На кроватях реанимационного отделения лежат объекты. Профессор подходит к одной из них — это ее субъект пять минут назад я видела на разделочной доске. Берет ее за руку.

— Забинтовали, — ласково говорит он. — А ручку надо вытягивать — во-о-он туда, потихонечку. Разрабатывать.

— Больно… Больно… — скулит женщина. В ее глазах собралась мутная влага, которая никак не выльется слезами.

— Сейчас-сейчас, — уговаривает профессор. — Все сделаем. Обезболим. Реанимаций не хватает, — поворачивается он ко мне и качает головой.

Я слышу шорох за спиной. Сзади меня на койке девушка с каштановыми волосами, заплетенными в две косички, и острым бледным подбородком перебирает худыми пальцами по одеялу.
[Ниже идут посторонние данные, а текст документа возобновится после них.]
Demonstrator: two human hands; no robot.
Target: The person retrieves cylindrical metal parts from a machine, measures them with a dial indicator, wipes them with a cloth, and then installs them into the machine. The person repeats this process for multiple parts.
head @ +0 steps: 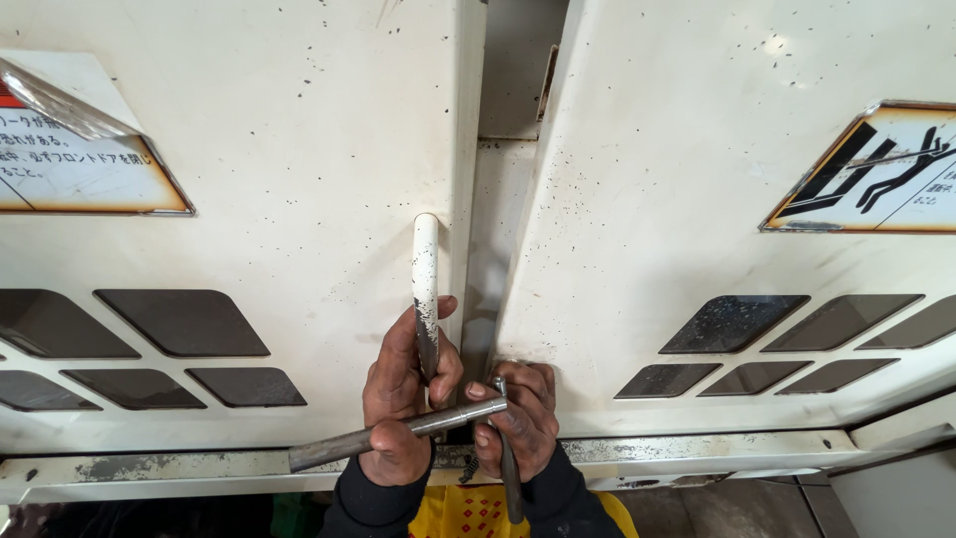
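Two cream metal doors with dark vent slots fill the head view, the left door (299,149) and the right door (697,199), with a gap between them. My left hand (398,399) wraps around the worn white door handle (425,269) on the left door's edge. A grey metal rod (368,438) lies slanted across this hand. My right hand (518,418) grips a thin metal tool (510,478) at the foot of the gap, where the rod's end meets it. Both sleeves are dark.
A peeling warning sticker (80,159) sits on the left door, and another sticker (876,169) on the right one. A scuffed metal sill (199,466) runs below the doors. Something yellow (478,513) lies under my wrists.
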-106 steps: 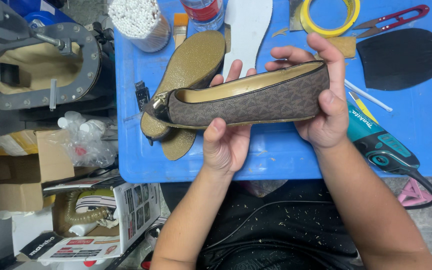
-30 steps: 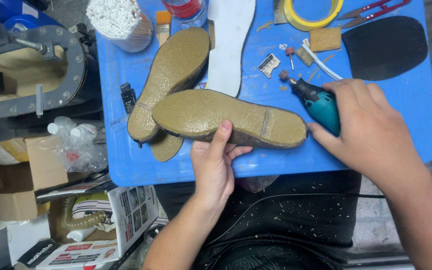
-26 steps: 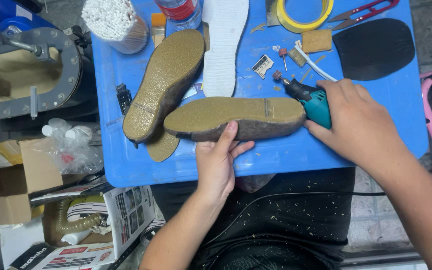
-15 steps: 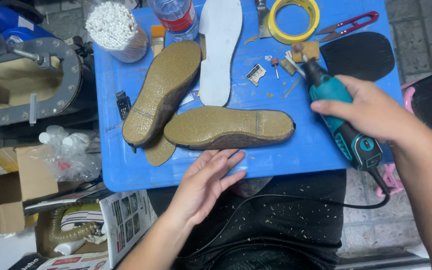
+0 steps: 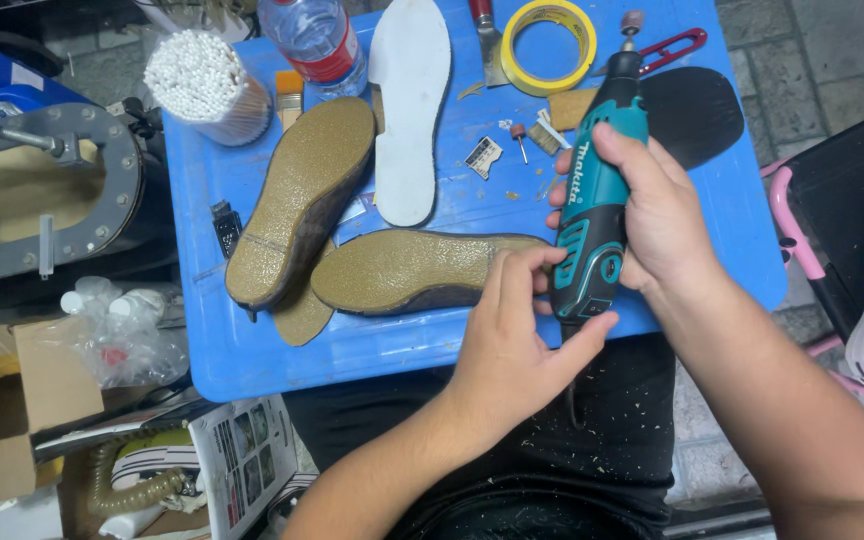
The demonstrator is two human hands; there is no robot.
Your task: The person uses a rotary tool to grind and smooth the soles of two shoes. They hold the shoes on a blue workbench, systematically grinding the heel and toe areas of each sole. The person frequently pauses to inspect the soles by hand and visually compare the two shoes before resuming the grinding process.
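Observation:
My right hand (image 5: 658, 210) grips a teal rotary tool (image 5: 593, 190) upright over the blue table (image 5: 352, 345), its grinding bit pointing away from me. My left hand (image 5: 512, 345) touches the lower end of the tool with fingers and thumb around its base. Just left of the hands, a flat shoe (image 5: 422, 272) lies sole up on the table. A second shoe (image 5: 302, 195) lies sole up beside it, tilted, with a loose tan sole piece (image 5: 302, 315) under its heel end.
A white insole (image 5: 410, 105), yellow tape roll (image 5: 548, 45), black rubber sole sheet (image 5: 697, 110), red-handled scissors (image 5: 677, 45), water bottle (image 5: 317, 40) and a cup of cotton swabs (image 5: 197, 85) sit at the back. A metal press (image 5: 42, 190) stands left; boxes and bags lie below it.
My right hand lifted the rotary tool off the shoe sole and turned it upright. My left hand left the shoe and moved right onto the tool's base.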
В ее взгляде знание чего-то для меня непонятного. Ее губы шевелятся, и я наклоняюсь к ней. «Пить» — разбираю я. И «очень больно».

— Ей больно, она хочет пить, — я тяну профессора за рукав халата. Вячеслав Григорьевич долго смотрит мне в лицо, потом мягко кладет руку на плечо.

— Пойдемте, пойдемте, — говорит он мне так же ласково, как только что уговаривал пациентку, которой утром отнял грудь, вытянуть руку.

— А пить нельзя, — разводит он руками в коридоре. — Да-да, совсем молодая, двадцать пять лет. Обширное поражение, полное удаление желудка и селезенки. Шансы? Могу сделать прогноз только на ближайшее время… Пойдемте-пойдемте…

Мы идем мимо коек, выставленных в коридоре, стараясь не задеть лежащих на них людей. Мест не хватает, похоже на военный лазарет.

— Сначала мне в смотровом кабинете сказали: «Не нравится ваша грудь» — желвачок там нашли. Небольшой такой… Я думала, на работе ударилась. Работа у меня тяжелая — лотки с хлебом поднимаю. Потом прошла обследование на маммографе, ну… тогда и сообщили. Я до сих пор не могу в себя прийти, — лицо женщины морщится. Там, где под розовым байковым халатом должна быть правая грудь, пустота.